**EXERCISE INSTRUCTIONS**
Set down every record exactly as it appears.

------ MATERIALS PROVIDED ------

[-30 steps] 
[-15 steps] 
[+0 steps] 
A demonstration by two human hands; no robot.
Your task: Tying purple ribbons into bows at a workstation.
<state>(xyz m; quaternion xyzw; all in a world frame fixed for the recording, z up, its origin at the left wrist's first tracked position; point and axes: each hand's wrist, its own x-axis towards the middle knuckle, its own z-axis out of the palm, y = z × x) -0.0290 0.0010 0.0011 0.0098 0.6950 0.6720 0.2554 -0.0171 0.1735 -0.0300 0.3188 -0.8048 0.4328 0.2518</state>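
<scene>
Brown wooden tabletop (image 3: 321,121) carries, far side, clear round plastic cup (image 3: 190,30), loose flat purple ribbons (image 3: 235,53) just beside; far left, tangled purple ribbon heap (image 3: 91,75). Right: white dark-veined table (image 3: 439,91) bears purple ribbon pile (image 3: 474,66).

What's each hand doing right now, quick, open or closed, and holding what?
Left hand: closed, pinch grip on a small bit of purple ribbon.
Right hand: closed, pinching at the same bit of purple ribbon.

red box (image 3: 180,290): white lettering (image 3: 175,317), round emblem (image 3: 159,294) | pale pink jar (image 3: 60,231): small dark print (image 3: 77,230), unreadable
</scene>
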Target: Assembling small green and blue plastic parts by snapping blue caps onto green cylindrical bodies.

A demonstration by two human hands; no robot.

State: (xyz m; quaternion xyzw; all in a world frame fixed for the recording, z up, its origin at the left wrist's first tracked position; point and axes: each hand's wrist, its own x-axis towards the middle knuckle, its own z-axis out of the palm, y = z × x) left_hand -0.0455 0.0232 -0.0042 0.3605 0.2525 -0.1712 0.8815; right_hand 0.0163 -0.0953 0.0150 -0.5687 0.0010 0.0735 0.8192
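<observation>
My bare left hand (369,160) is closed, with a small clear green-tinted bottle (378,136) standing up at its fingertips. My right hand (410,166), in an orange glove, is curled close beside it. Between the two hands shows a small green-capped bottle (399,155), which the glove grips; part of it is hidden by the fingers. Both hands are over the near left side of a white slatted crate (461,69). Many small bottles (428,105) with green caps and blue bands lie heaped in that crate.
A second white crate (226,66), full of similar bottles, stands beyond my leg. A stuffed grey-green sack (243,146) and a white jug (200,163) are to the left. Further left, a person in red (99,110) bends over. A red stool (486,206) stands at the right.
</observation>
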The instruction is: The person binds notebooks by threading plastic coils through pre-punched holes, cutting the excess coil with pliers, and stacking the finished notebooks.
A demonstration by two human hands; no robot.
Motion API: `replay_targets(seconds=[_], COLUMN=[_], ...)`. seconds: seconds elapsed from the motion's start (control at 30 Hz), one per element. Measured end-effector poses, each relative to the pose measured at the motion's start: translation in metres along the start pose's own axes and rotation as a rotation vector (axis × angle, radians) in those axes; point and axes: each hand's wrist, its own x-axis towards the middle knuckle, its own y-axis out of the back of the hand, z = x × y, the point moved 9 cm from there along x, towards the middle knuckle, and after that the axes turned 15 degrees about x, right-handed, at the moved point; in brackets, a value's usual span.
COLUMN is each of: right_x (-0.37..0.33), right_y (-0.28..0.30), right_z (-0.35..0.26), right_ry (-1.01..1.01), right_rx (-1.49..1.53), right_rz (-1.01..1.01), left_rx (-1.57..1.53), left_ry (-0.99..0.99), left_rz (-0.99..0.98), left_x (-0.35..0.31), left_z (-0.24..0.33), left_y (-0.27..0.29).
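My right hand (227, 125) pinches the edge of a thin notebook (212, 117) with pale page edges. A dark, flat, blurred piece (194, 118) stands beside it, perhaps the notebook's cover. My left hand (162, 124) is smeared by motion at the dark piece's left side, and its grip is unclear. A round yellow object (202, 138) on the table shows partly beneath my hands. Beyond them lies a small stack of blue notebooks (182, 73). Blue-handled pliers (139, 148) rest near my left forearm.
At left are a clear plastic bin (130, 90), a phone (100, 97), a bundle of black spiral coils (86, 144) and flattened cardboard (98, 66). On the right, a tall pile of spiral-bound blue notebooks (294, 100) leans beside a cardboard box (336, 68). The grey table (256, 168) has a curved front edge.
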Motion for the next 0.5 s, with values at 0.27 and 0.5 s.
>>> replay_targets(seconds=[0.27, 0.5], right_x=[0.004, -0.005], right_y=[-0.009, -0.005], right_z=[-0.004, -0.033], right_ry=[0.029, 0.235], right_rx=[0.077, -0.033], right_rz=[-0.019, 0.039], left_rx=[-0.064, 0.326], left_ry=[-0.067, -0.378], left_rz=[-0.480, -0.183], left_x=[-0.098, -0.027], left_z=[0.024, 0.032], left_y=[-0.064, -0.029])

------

**RESULT FOR THIS TASK**
[-30 steps] 
[-15 steps] 
[+0 steps] 
A demonstration by two human hands; no robot.
Your task: Tying purple ribbons into bows at a workstation.
<state>(xyz m; quaternion xyzw; all in a world frame fixed for the recording, z up, its origin at the left wrist's first tracked position; point and axes: each hand's wrist, its own x-axis towards the middle knuckle, its own z-axis out of the palm, y = z × x) -0.0290 0.0010 0.0011 0.0098 0.6950 0.6720 0.2554 -0.0171 0.1735 -0.0300 0.3188 -0.8048 0.4328 0.2518</state>
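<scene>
Brown wooden tabletop (image 3: 321,121) carries, far side, clear round plastic cup (image 3: 190,30), loose flat purple ribbons (image 3: 235,53) just beside; far left, tangled purple ribbon heap (image 3: 91,75). Right: white dark-veined table (image 3: 439,91) bears purple ribbon pile (image 3: 474,66).

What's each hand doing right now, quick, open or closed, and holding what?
Left hand: closed, pinch grip on a small bit of purple ribbon.
Right hand: closed, pinching at the same bit of purple ribbon.

red box (image 3: 180,290): white lettering (image 3: 175,317), round emblem (image 3: 159,294) | pale pink jar (image 3: 60,231): small dark print (image 3: 77,230), unreadable
</scene>
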Target: Assembling small green and blue plastic parts by snapping blue caps onto green cylindrical bodies.

A demonstration by two human hands; no robot.

State: (xyz m; quaternion xyzw; all in a world frame fixed for the recording, z up, its origin at the left wrist's first tracked position; point and axes: each hand's wrist, its own x-axis towards the middle knuckle, its own z-axis out of the palm, y = z × x) left_hand -0.0455 0.0232 -0.0042 0.3605 0.2525 -0.1712 0.8815; right_hand 0.0163 -0.0953 0.0150 -0.5687 0.0010 0.0735 0.8192
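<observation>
My bare left hand (369,160) is closed, with a small clear green-tinted bottle (378,136) standing up at its fingertips. My right hand (410,166), in an orange glove, is curled close beside it. Between the two hands shows a small green-capped bottle (399,155), which the glove grips; part of it is hidden by the fingers. Both hands are over the near left side of a white slatted crate (461,69). Many small bottles (428,105) with green caps and blue bands lie heaped in that crate.
A second white crate (226,66), full of similar bottles, stands beyond my leg. A stuffed grey-green sack (243,146) and a white jug (200,163) are to the left. Further left, a person in red (99,110) bends over. A red stool (486,206) stands at the right.
</observation>
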The instruction is: The person binds notebooks by threading plastic coils through pre-punched holes, cutting the excess coil with pliers, and stacking the finished notebooks.
A demonstration by two human hands; no robot.
Motion API: `replay_targets(seconds=[_], COLUMN=[_], ...)`. seconds: seconds elapsed from the motion's start (control at 30 Hz), one per element. Measured end-effector poses, each relative to the pose measured at the motion's start: translation in metres along the start pose's own axes and rotation as a rotation vector (axis × angle, radians) in those axes; point and axes: each hand's wrist, its own x-axis towards the middle knuckle, its own y-axis out of the back of the hand, z = x × y, the point moved 9 cm from there along x, towards the middle knuckle, and after that the axes turned 15 degrees about x, right-handed, at the moved point; in brackets, a value's usual span.
COLUMN is each of: right_x (-0.37..0.33), right_y (-0.28..0.30), right_z (-0.35..0.26), right_ry (-1.01..1.01), right_rx (-1.49..1.53), right_rz (-1.01..1.01), left_rx (-1.57..1.53), left_ry (-0.99..0.99), left_rz (-0.99..0.98), left_x (-0.35..0.31), left_z (-0.24..0.33), left_y (-0.27..0.29).
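My right hand (227, 125) pinches the edge of a thin notebook (212, 117) with pale page edges. A dark, flat, blurred piece (194, 118) stands beside it, perhaps the notebook's cover. My left hand (162, 124) is smeared by motion at the dark piece's left side, and its grip is unclear. A round yellow object (202, 138) on the table shows partly beneath my hands. Beyond them lies a small stack of blue notebooks (182, 73). Blue-handled pliers (139, 148) rest near my left forearm.
At left are a clear plastic bin (130, 90), a phone (100, 97), a bundle of black spiral coils (86, 144) and flattened cardboard (98, 66). On the right, a tall pile of spiral-bound blue notebooks (294, 100) leans beside a cardboard box (336, 68). The grey table (256, 168) has a curved front edge.
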Motion for the next 0.5 s, with values at 0.27 and 0.5 s.
>>> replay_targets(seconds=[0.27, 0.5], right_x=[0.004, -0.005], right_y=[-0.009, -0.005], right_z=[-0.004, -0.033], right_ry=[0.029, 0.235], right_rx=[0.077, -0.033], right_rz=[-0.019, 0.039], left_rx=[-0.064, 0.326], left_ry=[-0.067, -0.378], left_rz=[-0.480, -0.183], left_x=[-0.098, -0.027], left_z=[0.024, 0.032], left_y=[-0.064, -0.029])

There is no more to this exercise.